The problem with floats is that sometimes you care about precision, sometimes you don't sometimes you care about overflows, sometimes you don't. Sometimes you care about inverse operations, sometimes you don't. Commercial programming language which only expose a "float" types usually are unable to deal with the greater complexity of _ensuring_ that some property you care about isn't broken. That is why compilers let you operate on floats and shoot yourself in the foot when you divide and then multiply back.

On the other hand, one could imagine a future programming language (and some academic experiments already exist) where you can tell the computer "in this part of the code, it's important that I never overflow" or "in this function, I expect multiplication and division to be inverses of each other". In which case the compiler will display diagnostic information if you do something that break those properties.

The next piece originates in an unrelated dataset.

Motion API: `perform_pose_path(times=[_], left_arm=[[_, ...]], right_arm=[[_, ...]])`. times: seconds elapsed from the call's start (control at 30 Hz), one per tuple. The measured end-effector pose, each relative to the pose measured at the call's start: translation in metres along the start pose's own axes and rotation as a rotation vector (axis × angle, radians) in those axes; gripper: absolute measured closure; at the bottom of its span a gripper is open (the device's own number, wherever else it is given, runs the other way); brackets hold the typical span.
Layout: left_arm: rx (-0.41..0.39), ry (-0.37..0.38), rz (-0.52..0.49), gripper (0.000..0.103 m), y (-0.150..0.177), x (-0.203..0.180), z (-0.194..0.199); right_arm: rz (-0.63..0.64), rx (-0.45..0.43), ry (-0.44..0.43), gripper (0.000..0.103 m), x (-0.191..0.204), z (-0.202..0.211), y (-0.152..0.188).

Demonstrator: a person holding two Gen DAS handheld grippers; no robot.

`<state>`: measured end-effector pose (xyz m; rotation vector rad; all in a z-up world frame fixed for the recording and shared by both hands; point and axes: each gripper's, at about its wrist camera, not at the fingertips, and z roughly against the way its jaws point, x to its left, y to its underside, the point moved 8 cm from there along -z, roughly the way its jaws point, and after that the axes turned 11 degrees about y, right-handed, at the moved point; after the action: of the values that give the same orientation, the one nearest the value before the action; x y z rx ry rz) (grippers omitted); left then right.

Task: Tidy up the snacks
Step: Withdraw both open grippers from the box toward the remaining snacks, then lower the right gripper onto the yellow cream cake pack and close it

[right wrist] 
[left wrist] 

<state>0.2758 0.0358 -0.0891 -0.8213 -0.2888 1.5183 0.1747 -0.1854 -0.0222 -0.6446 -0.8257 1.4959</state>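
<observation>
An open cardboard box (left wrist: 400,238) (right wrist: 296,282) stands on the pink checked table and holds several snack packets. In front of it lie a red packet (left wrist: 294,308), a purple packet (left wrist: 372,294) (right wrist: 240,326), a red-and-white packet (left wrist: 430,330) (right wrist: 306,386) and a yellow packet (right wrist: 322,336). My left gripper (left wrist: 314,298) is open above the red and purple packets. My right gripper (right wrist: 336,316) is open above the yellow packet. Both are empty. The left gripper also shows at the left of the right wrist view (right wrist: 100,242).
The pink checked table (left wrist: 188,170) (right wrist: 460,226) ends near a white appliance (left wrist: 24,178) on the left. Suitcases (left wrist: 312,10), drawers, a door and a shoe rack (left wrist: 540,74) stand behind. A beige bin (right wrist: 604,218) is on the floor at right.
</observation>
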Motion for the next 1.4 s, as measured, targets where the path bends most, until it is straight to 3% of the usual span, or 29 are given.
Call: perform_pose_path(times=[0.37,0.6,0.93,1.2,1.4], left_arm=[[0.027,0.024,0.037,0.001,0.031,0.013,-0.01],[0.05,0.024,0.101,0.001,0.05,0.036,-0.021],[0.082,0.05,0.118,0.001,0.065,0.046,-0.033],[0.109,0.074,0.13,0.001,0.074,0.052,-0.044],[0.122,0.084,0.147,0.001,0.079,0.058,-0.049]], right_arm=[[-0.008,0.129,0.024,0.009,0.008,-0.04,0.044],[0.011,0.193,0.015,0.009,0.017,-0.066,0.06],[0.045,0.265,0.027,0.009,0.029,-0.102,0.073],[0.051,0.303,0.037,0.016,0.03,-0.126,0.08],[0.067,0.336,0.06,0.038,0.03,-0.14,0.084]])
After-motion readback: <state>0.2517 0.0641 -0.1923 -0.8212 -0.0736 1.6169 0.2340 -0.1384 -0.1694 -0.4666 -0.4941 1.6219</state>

It's not clear yet what is the most convenient user interface to write down and check those properties. But many believe it by using even more advanced type systems than Rust. Many other believe that we can add static analysis atop existing programming languages to obtain the same result.

TLDR: Rust allows it for now because 50-100years in the future we'll have to tools to tell when it's ok and when it's not ok to multiply floats together. Right now we're still smacking rocks together to make fire.